Abstract

Effects of condensation in microchannels with a porous boundary: analytical investigation on heat transfer and meniscus shape

R. R. Riehl^I; J. M. Ochterbeck^II; P. Seleghim, Jr^III

^IUniversidade Federal de Santa Catarina Departamento de Eng. Mecânica, C.P. 460 8804-0900 Florianópolis, SC. Brazil E-mail: rriehl@cet.ufsc.br Clemson University, Mechanical Engineering Department – Clemson, SC 29634 USA

^IIClemson University, Mechanical Engineering Department – Clemson, SC 29634 USA

^IIIUniversidade de São Paulo – EESC Departamento de Eng. Mecânica.C.P. 359 13560-970 São Carlos, SP. Brazil E-mail: seleghim@sc.usp.br

ABSTRACT

In two-phase miniature and microchannel flows, the meniscus shape must be considered due to effects that are affected by condensation and/or evaporation and coupled with the transport phenomena in the thin film on the microchannel wall, when capillary forces drive the working fluid. This investigation presents an analytical model for microchannel condensers with a porous boundary, where capillary forces pump the fluid. Methanol was selected as the working fluid. Very low liquid Reynolds numbers were obtained (Re~6), but very high Nusselt numbers (Nu~150) could be found due to the channel size (1.5 mm) and the presence of the porous boundary. The meniscus calculation provided consistent results for the vapor interface temperature and pressure, as well as the meniscus curvature. The obtained results show that microchannel condensers with a porous boundary can be used for heat dissipation with reduced heat transfer area and very high heat dissipation capabilities.

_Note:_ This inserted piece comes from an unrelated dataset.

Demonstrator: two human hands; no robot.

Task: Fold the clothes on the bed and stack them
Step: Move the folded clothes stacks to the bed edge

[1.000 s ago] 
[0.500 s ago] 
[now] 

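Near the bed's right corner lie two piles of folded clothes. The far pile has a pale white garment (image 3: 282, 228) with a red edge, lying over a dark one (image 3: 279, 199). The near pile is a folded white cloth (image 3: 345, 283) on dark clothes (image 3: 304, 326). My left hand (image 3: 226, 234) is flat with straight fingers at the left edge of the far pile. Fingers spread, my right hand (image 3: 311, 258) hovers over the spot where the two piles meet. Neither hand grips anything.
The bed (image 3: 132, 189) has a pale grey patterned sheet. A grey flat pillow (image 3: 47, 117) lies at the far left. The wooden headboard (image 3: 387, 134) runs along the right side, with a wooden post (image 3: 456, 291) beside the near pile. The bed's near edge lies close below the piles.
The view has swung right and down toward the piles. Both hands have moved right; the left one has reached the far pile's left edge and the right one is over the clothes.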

Keywords: Microchannels, thermal control, capillary pumped loop, condensation and meniscus

Introduction

Previous investigations addressing single-phase and two-phase flows in small diameter and microchannel passages have demonstrated tremendous potential for high heat flux systems with increased heat transport capability. The vast majority of these investigations were directed toward single-phase flow and convective boiling in small diameter and microchannel passages. The basic phenomenon of convective condensation in small diameter/microchannel passages has not been fully addressed experimentally or analytically, especially in the case where the convective condensation phenomenon is coupled with a porous boundary. Better understanding of condensing two-phase flows in small diameter or microchannel passages is an enabling-technology for the development of efficient and reliable two-phase thermal management systems employing small diameter and microchannel passages, especially for electronics cooling, miniature heat exchangers, and capillary pumped loops.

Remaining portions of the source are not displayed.